Re: [bug fix] Produce a crash dump before main() on Windows

From: Haribabu Kommi <kommi(dot)haribabu(at)gmail(dot)com>
To: "Tsunakawa, Takayuki" <tsunakawa(dot)takay(at)jp(dot)fujitsu(dot)com>
Cc: Michael Paquier <michael(at)paquier(dot)xyz>, Robert Haas <robertmhaas(at)gmail(dot)com>, Craig Ringer <craig(at)2ndquadrant(dot)com>, Magnus Hagander <magnus(at)hagander(dot)net>, Pg Hackers <pgsql-hackers(at)postgresql(dot)org>
Subject: Re: [bug fix] Produce a crash dump before main() on Windows
Date: 2018-11-06 04:53:37
Message-ID: CAJrrPGcxZi4Z_SttnuUvYOaw+SAdk7+cJgYpuf7ao43vuJLH2w@mail.gmail.com
Views: Raw Message | Whole Thread | Download mbox
Thread:
Lists: pgsql-hackers

On Thu, Jul 26, 2018 at 3:52 PM Tsunakawa, Takayuki <
tsunakawa(dot)takay(at)jp(dot)fujitsu(dot)com> wrote:

> From: Michael Paquier [mailto:michael(at)paquier(dot)xyz]
> > No, I really mean a library dependency failure. For example, imagine
> that
> > Postgres is compiled on Windows dynamically, and that it depends on
> > libxml2.dll, which is itself compiled dynamically. Then imagine, in a
> > custom build echosystem, that a folk comes in and adds lz support to
> > libxml2 on Windows.
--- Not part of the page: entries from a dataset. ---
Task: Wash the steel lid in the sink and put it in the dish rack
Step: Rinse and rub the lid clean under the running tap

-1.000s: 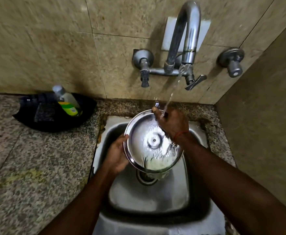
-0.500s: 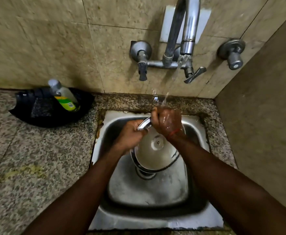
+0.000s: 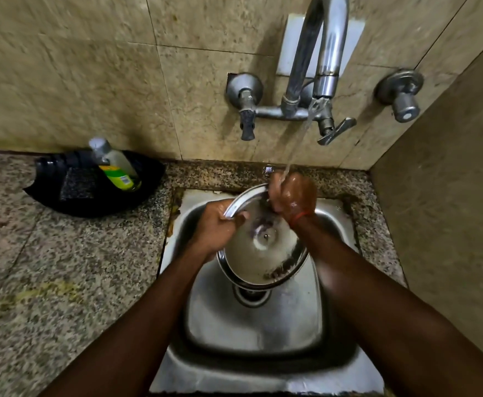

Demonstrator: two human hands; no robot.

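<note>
A round steel lid [image 3: 263, 253] with a small knob at its centre is held tilted over the steel sink [image 3: 251, 325]. My left hand [image 3: 220, 224] grips its upper left rim. At the top rim my right hand [image 3: 291, 196] is closed on the lid's edge, right under the running water. The stream from the tap [image 3: 320, 53] falls onto my right hand. The lid's lower edge hangs just above the drain [image 3: 251, 295]. No dish rack is in view.
On the granite counter [image 3: 62, 282] at the left, a black tray [image 3: 91, 190] holds a soap bottle [image 3: 117, 167] and a dark scrub pad [image 3: 77, 183]. Tiled walls close the back and the right side. A second valve [image 3: 400, 96] sticks out at the right.
My left hand has moved from the lid's left side up to its upper rim. The lid has tilted and turned under the water, and my right hand stays at the top edge.
</note>
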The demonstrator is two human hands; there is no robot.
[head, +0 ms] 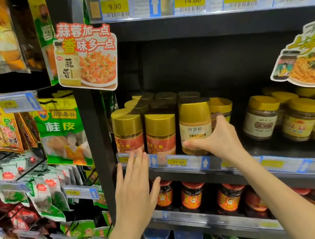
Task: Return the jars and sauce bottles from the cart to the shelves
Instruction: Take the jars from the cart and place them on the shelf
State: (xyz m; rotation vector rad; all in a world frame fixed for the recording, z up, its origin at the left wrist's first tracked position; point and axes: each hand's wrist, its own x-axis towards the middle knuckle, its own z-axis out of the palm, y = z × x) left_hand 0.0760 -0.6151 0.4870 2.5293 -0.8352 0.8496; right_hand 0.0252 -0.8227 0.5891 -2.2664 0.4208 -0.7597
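Left hand: grip wide, fingers spread flat, holding nothing; fingertips at the shelf edge, over a price tag.
Right hand: grip closed round the cream-label jar.
Cream-label jar: gold cap, upright at the shelf front, just beside two red-label jars.
Readable: tag below reads 11.50; upper rail 9.90, 14.00, 14.00, 12.00.
Open room: dark gap above the caps.

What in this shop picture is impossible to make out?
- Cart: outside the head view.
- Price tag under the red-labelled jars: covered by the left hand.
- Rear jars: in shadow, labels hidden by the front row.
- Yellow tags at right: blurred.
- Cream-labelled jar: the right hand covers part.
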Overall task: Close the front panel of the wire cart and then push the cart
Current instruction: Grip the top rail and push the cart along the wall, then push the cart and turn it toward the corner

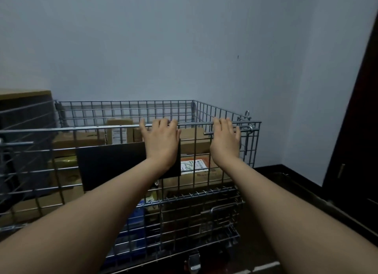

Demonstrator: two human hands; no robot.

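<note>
A silver wire cart [126, 110] fills the lower middle of the view, with its front panel [61, 157] standing upright against me. My left hand [161, 140] rests over the panel's top rail [81, 128], fingers curled over the bar. My right hand [225, 139] lies on the same rail near the right corner, beside a latch hook [248, 128]. A black plate [114, 165] hangs on the panel. Cardboard boxes [196, 138] are stacked inside the cart. A caster wheel [194, 261] shows at the bottom.
A pale blue wall [184, 48] stands just behind the cart. A dark wooden door or cabinet [356, 130] rises on the right, with dark floor [286, 187] along it. A dark unit with a tan top [24, 110] sits on the left.
</note>
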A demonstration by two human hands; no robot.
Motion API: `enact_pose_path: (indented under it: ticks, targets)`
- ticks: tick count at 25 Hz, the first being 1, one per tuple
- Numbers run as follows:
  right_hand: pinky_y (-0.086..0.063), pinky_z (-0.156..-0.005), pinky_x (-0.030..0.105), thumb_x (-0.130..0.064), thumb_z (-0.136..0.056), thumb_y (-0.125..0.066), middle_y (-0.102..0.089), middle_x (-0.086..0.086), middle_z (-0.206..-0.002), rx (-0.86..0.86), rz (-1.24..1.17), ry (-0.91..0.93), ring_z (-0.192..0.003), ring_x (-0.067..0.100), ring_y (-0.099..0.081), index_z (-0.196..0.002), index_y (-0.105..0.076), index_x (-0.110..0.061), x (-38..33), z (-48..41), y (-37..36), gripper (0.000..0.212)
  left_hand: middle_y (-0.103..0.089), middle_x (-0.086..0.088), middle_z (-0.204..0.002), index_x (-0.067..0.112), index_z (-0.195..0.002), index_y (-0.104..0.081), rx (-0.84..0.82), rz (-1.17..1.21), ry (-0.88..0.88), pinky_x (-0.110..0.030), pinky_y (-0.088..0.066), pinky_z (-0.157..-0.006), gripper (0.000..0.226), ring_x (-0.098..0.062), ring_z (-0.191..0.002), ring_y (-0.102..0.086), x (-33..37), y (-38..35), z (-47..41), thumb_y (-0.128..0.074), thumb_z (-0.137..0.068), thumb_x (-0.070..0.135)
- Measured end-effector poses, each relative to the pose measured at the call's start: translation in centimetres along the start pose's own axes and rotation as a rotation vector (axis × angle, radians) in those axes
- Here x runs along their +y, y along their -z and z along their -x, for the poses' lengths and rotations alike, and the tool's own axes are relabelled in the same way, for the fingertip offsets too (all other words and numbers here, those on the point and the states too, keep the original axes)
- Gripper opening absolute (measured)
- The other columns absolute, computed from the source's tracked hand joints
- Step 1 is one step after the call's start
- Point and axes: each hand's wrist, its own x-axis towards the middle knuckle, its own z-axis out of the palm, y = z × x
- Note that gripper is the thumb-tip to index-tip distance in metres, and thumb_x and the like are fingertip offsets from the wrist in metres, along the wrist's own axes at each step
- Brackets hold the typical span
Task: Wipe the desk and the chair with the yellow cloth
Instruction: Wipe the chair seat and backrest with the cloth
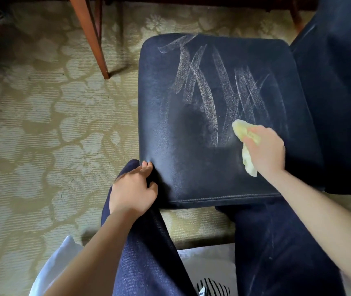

If Postgres still consumes libxml2 but does not add
> > in its PATH a version of lz, then a backend in need of libxml2 would fail
> > to load, causing Postgres to not start properly. True, painful, story.
>
> I see, that's surely painful. But the DLL in use cannot be overwritten on
> Windows. So, I assume the following:
>
> 1. postmaster loads libxml2.dll without LZ in folder A.
> 2. Someone adds libxml2.dll with LZ in folder B. folder B is ahead of
> folder A in postgres's PATH.
> 3. Some user tries to connect to a database, creating a new child postgres
> process, which fails to load libxml2.dll in folder B.
>

I doubt that the above scenario is also possible in windows, Once the
process has started, it may not receive the new
environmental variable changes that are done. I am not sure though.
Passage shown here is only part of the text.